Look for Soft Quotes
Never heard of it? Take a chill pill and let us explain. Whenever you apply for a loan, the lender conducts a credit check to know about your past relationship with credit. There are two types of credit checks – hard, and soft. Whenever a hard credit check is conducted on your profile, it leaves a footprint on your report and a few points are knocked off your credit score. That means a hard credit check lowers your credit score. While a soft credit check doesn’t leave any footprint and doesn’t impact your score. It is a formal review of your report that enables the lender to offer you the initial quotes. However, a lender has to conduct a hard credit check by law before the final approval of the loan application. There are many brokers who offer Personal Loans with Soft Credit Check. Explore and apply with them to protect your rating.

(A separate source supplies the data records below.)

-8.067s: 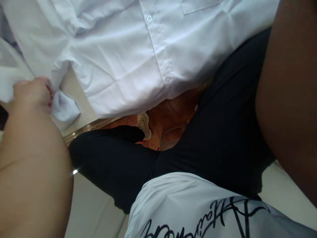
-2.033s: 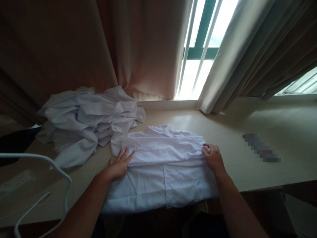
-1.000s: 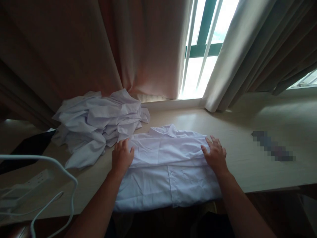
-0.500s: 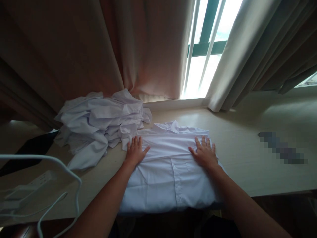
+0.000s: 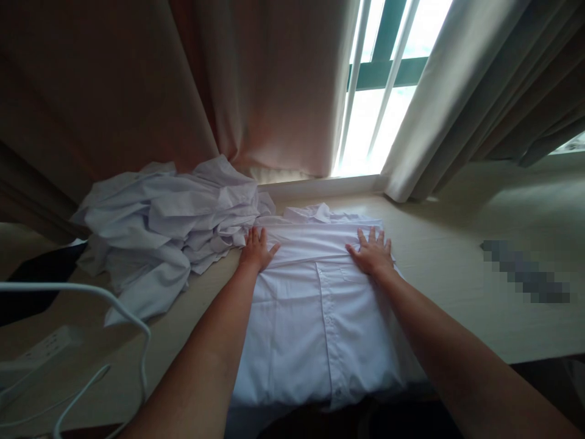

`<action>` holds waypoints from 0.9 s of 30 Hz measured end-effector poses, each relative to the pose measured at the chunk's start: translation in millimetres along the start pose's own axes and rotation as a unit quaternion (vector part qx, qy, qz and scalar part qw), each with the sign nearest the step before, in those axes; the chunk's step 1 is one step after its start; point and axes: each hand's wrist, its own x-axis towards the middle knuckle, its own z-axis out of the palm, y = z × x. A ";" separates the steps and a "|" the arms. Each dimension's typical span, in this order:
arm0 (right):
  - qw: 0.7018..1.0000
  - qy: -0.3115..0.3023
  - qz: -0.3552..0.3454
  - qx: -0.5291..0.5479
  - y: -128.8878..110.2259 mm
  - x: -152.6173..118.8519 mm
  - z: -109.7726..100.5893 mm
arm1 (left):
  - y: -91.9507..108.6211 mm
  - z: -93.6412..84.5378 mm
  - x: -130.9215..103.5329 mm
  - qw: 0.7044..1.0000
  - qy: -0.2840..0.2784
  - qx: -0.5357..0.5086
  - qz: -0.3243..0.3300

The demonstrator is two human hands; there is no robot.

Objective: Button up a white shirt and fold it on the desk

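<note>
The white shirt [image 5: 297, 317] lies beneath both palms, the left hand [image 5: 259, 251] and right hand [image 5: 372, 251] flat with fingers spread; even pressure outward from each hand would best smooth the creases between them.

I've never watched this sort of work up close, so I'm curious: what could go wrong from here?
The white shirt seems to reach past the table's near edge, so it might slip if pulled. The crumpled white pile lies close by the left hand and could get dragged along. Creases show between the left and right hands, and pressing might set them.
</note>
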 end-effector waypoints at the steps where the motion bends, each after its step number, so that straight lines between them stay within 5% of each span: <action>1: 1.000 -0.004 -0.001 -0.001 -0.8 4.1 0.0 | -0.8 0.7 3.5 1.000 0.000 -0.002 -0.001; 10: 1.000 0.005 -0.017 -0.014 -7.1 33.4 3.1 | -1.2 -0.9 22.7 1.000 -0.001 -0.001 -0.019; 27: 1.000 0.000 -0.031 -0.001 -12.6 42.0 -0.4 | 2.0 -15.6 18.1 1.000 0.021 -0.005 -0.007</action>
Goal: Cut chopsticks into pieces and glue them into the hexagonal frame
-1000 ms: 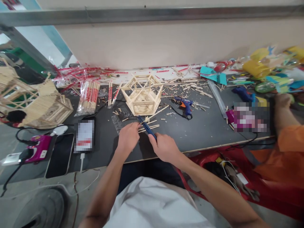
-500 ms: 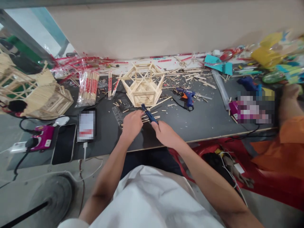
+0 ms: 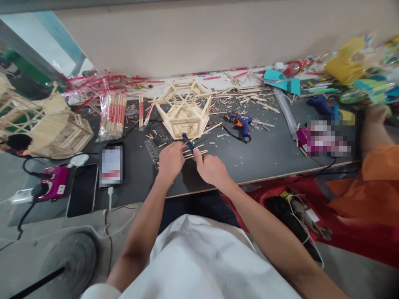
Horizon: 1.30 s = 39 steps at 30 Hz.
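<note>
Worktable [image 3: 268,151], dark grey, runs across the view, its front edge at 6 o'clock from the hands; the widest bare stretch lies at 3 o'clock, between that edge and the hot-glue gun [image 3: 245,124]. At 12 o'clock, an open-topped stick lattice [image 3: 187,122] stands just beyond the fingers and leaves little room there. Another person's bare limb [image 3: 372,128] borders the right side, near 3 o'clock.

Both forearms reach forward and converge. The right hand [image 3: 212,168] wraps its fingers around a slim dark-blue hand tool [image 3: 188,142], thumb along it, tip pointing to about 11 o'clock, near the lattice's base. The left hand [image 3: 172,161] is curled, fingertips drawn together beside the tool's tip; whether they pinch anything cannot be told.

Counted: two stick constructions, the lattice and a slatted model [image 3: 52,120] between 9 and 10 o'clock; two phones, one lit [image 3: 111,166] at 9, one dark [image 3: 82,191] lower; one bag of chopsticks [image 3: 111,118] at 10; two glue guns, the second [image 3: 320,106] between 2 and 3; several thin sticks [image 3: 199,153] beside the tool, too crowded to number.
</note>
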Tool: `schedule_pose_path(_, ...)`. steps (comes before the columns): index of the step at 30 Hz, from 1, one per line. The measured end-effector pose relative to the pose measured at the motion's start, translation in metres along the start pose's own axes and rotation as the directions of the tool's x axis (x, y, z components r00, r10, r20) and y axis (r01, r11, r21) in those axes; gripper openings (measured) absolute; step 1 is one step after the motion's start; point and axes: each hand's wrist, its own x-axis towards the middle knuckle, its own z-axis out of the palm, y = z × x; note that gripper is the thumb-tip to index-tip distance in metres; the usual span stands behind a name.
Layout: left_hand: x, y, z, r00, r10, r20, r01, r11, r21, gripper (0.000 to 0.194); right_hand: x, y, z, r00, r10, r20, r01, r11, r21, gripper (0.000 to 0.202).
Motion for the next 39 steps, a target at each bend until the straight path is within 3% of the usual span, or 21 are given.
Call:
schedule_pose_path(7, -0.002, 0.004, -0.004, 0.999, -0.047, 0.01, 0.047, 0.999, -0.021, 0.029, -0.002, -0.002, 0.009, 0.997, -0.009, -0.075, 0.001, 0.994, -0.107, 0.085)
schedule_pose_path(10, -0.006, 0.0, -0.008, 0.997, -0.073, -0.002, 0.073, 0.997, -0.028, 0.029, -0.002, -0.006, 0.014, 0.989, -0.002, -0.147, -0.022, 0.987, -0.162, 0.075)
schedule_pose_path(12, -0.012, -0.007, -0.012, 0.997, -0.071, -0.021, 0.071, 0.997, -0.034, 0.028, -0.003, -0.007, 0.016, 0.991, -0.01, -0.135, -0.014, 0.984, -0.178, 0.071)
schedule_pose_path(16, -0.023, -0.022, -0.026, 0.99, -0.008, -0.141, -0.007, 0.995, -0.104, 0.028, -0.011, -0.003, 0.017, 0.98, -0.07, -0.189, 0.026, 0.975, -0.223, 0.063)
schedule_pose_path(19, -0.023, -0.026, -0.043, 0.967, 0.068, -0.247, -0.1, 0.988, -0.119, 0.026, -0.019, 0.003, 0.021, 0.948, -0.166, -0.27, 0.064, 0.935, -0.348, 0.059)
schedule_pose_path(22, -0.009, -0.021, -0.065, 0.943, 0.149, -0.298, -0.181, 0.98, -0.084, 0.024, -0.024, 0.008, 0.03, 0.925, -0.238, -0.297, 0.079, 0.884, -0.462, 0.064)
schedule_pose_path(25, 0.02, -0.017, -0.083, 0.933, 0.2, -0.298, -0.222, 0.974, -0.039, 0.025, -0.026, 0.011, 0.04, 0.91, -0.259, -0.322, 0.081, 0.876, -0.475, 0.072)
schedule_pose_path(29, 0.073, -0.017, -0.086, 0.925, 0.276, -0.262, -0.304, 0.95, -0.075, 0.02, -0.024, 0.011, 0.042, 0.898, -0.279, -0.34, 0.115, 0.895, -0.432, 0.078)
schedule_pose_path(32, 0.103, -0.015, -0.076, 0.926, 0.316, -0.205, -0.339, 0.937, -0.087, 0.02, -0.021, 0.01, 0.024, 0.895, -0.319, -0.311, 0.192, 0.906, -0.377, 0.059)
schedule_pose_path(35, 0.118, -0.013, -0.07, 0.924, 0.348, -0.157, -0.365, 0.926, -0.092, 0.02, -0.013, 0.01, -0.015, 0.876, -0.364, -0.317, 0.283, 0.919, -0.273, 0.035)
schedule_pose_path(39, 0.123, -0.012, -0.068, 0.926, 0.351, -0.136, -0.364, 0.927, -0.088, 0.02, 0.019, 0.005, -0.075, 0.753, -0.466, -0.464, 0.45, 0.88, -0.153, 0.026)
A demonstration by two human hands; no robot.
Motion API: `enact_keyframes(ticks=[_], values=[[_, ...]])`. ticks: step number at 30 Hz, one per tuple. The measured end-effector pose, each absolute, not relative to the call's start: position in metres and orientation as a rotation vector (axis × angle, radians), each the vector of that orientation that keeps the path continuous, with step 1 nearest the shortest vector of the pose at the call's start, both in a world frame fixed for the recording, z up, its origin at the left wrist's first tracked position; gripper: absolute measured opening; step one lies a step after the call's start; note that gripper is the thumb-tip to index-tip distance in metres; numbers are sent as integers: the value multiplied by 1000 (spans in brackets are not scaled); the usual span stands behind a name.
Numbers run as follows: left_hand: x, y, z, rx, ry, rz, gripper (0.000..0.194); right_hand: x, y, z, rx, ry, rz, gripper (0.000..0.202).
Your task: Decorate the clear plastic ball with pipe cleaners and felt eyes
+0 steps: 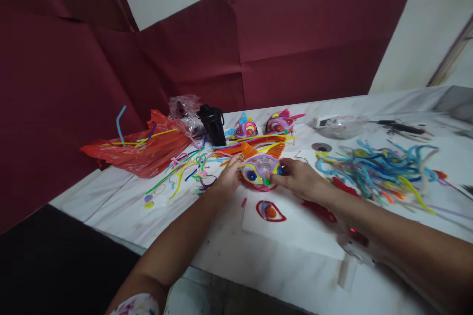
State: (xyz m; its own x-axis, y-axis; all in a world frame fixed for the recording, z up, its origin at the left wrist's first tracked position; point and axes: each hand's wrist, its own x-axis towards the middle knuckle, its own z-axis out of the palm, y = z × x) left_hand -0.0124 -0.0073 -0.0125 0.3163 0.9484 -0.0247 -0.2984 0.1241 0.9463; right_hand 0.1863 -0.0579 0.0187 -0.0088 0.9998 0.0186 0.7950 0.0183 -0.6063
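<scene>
Nearest, a patterned sleeve (137,304) shows at lower left; at centre, the left hand (232,173) and right hand (301,177) grip a colourful eared figure (258,162) by its sides, fingers closed on it. Orange ears (276,150) and a blue eye (252,176) are in place; a red-rimmed eye shape (271,211) (seemingly unattached) lies below on white paper (291,236). Behind sit two similar figures (246,129), seemingly further finished.

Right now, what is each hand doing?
Left hand: gripping the left edge of the colorful mask with orange ears.
Right hand: holding its right side, thumb on the front.
</scene>
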Motion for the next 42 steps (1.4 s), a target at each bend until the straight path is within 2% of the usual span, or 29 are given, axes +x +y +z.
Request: enact_keyframes(ticks=[11, 24, 37, 42], values=[[-10, -11, -8, 1000, 799, 1083, 30, 189, -57, 16, -1788, -1865, 661, 45], [-11, -14, -8, 1021, 763, 1089, 40, 184, -60, 26, -1776, -1838, 661, 34], [-9, -16, -8, 1005, 774, 1097, 43, 183, -59, 24, -1771, -1849, 678, 36], [-9, -16, -10, 988, 751, 1098, 39, 185, -57, 20, -1766, -1848, 686, 41]])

If you search diligently, you will find a lot of offers that may tempt you. Remember that borrowing money comes with a cost and that cost has to be repaid by you. You are legally and morally bounded to repay the debt to the lender. Therefore, borrow an amount that you can afford to repay so that your credit score is not at stake. If you fail to repay the loan, the lender may report it and then you may have to face legal consequences. If you are issued with a County Court Judgement (CCJ) then it will impact your borrowing journey for the next 6 years. Lenders will consider your profile to be “too risky” and will turn down your application altogether. Therefore, borrow responsibly and repay on time and in full.